Exercise details
Every record below, from the first line to the last, is to be set down again exactly.
(Stored data)
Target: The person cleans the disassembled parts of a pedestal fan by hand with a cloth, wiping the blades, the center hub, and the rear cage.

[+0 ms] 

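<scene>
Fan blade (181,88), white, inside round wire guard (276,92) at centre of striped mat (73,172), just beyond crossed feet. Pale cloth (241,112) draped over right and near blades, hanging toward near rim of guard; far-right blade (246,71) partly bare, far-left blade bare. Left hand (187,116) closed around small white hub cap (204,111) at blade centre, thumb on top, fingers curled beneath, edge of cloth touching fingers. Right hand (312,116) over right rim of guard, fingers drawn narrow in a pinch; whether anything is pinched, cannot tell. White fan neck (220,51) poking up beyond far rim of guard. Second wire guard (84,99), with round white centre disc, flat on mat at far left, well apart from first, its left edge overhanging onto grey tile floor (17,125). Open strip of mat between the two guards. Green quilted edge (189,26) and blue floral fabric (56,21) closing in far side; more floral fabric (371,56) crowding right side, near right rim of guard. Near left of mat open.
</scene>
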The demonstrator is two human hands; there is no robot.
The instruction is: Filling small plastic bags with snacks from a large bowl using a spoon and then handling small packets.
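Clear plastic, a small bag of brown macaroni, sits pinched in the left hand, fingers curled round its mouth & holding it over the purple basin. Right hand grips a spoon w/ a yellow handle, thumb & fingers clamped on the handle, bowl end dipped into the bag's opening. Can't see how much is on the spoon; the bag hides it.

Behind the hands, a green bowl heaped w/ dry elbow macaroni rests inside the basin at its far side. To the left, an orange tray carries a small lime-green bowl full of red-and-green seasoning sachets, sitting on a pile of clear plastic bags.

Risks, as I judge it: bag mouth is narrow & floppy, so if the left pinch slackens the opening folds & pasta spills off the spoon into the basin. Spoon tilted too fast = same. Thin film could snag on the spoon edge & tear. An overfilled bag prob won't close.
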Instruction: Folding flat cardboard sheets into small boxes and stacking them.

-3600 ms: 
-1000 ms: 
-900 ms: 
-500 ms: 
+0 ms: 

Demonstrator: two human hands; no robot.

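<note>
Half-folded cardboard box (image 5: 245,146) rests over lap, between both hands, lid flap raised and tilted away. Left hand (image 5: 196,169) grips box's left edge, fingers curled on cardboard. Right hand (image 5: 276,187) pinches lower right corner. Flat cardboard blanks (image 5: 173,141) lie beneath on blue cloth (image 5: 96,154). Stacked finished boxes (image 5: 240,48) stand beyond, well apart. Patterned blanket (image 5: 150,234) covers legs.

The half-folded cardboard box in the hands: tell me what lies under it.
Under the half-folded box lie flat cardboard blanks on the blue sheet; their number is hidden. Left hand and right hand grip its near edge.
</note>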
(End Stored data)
Response to this exercise
Target: The person cleans the disassembled parts of a pedestal fan by hand with a cloth, wiping the blades, the center hub, and the rear cage.

[+0 ms] 

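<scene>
Fan blade (181,88), white, inside round wire guard (276,92) at centre of striped mat (73,172), just beyond crossed feet. Pale cloth (241,112) draped over right and near blades, hanging toward near rim of guard; far-right blade (246,71) partly bare, far-left blade bare. Left hand (187,116) closed around small white hub cap (204,111) at blade centre, thumb on top, fingers curled beneath, edge of cloth touching fingers. Right hand (312,116) over right rim of guard, fingers drawn narrow in a pinch; whether anything is pinched, cannot tell. White fan neck (220,51) poking up beyond far rim of guard. Second wire guard (84,99), with round white centre disc, flat on mat at far left, well apart from first, its left edge overhanging onto grey tile floor (17,125). Open strip of mat between the two guards. Green quilted edge (189,26) and blue floral fabric (56,21) closing in far side; more floral fabric (371,56) crowding right side, near right rim of guard. Near left of mat open.
</scene>
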The demonstrator is two human hands; there is no robot.
The instruction is: Filling small plastic bags with snacks from a large bowl using a spoon and then handling small packets.
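Clear plastic, a small bag of brown macaroni, sits pinched in the left hand, fingers curled round its mouth & holding it over the purple basin. Right hand grips a spoon w/ a yellow handle, thumb & fingers clamped on the handle, bowl end dipped into the bag's opening. Can't see how much is on the spoon; the bag hides it.

Behind the hands, a green bowl heaped w/ dry elbow macaroni rests inside the basin at its far side. To the left, an orange tray carries a small lime-green bowl full of red-and-green seasoning sachets, sitting on a pile of clear plastic bags.

Risks, as I judge it: bag mouth is narrow & floppy, so if the left pinch slackens the opening folds & pasta spills off the spoon into the basin. Spoon tilted too fast = same. Thin film could snag on the spoon edge & tear. An overfilled bag prob won't close.
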Instruction: Folding flat cardboard sheets into small boxes and stacking them.

-3600 ms: 
-1000 ms: 
-900 ms: 
-500 ms: 
+0 ms: 

Demonstrator: two human hands; no robot.

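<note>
Half-folded cardboard box (image 5: 245,146) rests over lap, between both hands, lid flap raised and tilted away. Left hand (image 5: 196,169) grips box's left edge, fingers curled on cardboard. Right hand (image 5: 276,187) pinches lower right corner. Flat cardboard blanks (image 5: 173,141) lie beneath on blue cloth (image 5: 96,154). Stacked finished boxes (image 5: 240,48) stand beyond, well apart. Patterned blanket (image 5: 150,234) covers legs.

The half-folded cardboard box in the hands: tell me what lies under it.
Under the half-folded box lie flat cardboard blanks on the blue sheet; their number is hidden. Left hand and right hand grip its near edge.
</note>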

This exercise requires no additional answer.